> **EXERCISE AIM**
Within the listing below, how many lines hold "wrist"? Reply with that number and no other text.

> **STORED DATA**
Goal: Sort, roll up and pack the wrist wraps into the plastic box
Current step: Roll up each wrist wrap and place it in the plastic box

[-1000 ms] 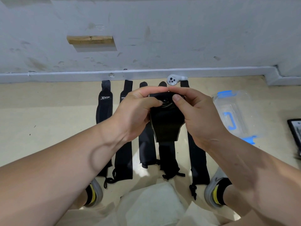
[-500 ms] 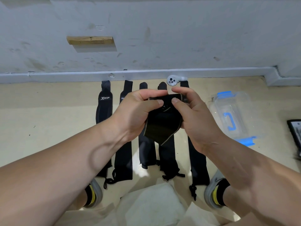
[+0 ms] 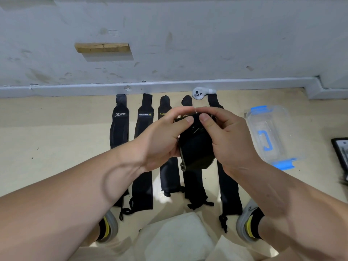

> **ANSWER TO THE EXERCISE**
2